For various reasons, over the past month my life has been composed primarily of dizzying heights of absolute bliss and depressingly abysmal lows. I haven’t laughed so much or enjoyed life so much in any of my recollectable history but conversely, I don’t remember having been so randomly worried, depressed or pissed off either. Overall it has been a great few weeks but I tend to think I’m handling it the wrong way; I’m mixing the black bits of life with the white bits and getting gray rather than keeping them separate and enjoying them in their purer forms.

For example, today I went out with some co-workers who are, as has been mentioned, very pleasant and at least similarly-minded people. For some reason I can’t fully explain though, something in the course of the day pitched me into the very depths of fury. I had a name for the target of my rage but it wasn’t exactly justified or completely comprehensible, even to me. Yet as ineffable as it was, this blackness consumed what was otherwise a perfectly pleasant situation. I’m still a little surprised that we went to lunch without the actual guest of honor (ok, not surprised, horrified) but be that as it may it was no reason to let unrelated fury consume me so. It wasn’t constructive; nothing was gained whatsoever. Yet consume, it did and everyone felt it.

Then just as I was about to come down from that stratospheric fit of annoyance I arrived home to find a message on my home answering machine from my boss’s boss. It seems that while I was meeting with the rest of the department one of my customers called my boss’s boss’s boss to complain that I hadn’t resolved the issues they had reported just a mere three hours ago while I was in a meeting. Further, they complained that they hadn’t heard from me all day. This was especially surprising since we had one phone conversation and exchanged six emails in the morning before the meeting but be that as it may, this was officially an emergency of the highest caliber. The appropriate response is, of course, to panic so I spent the next four hours snapping people’s heads off, being a general asshole and trying to sort out problems while all the interested parties had long ago gone home for the weekend and stopped worrying about whatever was so important before. This bit of black ink in my life consumed the entirety of a Friday night.
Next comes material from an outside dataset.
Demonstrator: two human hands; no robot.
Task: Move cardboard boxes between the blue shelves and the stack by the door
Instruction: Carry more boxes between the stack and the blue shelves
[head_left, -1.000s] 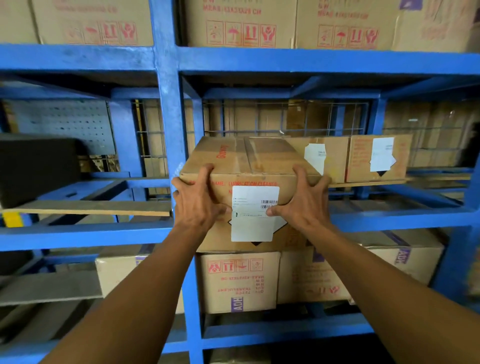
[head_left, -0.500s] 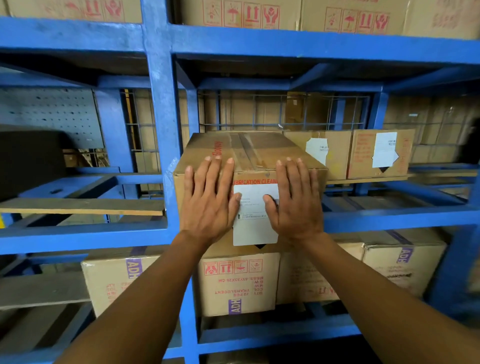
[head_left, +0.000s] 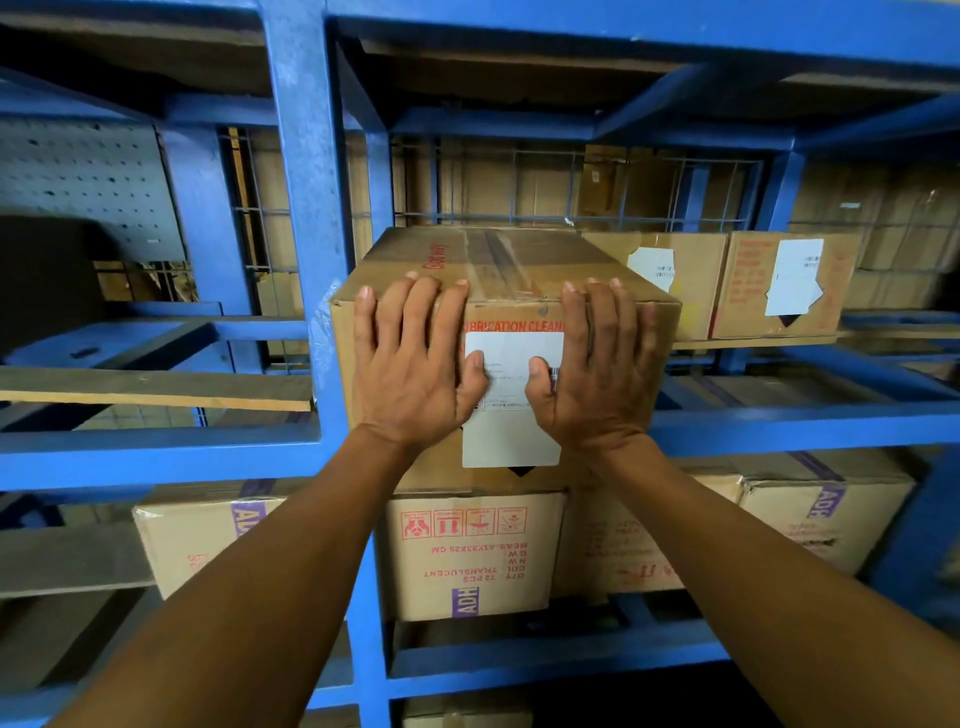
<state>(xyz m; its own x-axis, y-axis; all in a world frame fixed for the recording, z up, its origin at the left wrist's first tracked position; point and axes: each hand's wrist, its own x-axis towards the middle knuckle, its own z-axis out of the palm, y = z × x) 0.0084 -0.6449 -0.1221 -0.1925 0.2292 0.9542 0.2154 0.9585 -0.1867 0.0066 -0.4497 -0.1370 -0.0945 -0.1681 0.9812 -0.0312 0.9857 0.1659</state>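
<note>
The cardboard box (head_left: 498, 260) sits at the front of the middle level of the blue shelves (head_left: 156, 457), its left corner just beside an upright post (head_left: 306, 208). The left hand (head_left: 415, 364) and right hand (head_left: 597, 364) press flat on its front face, fingers straight, grasping nothing, either side of a white label (head_left: 511, 436). Two labelled boxes (head_left: 691, 280) stand behind to the right, backed by wire mesh (head_left: 545, 182). More cartons (head_left: 467, 556) fill the level below.

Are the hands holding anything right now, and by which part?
Nothing is gripped: left hand and right hand press flat on the front face of the cardboard box, fingertips at its top edge.
</note>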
If it were just me wrapped up in this, that would be fine. I can suffer alone. But it’s not just me, there are other people involved in every step of this, some of whom I love and care deeply for. From my puzzled lunch mates to my family they all suffered in some way whether they just took the time to inquire after my mental state and offer words of encouragement or made me dinner. I feel bad that my ink splattered on their lives; people have enough ink of their own to deal with.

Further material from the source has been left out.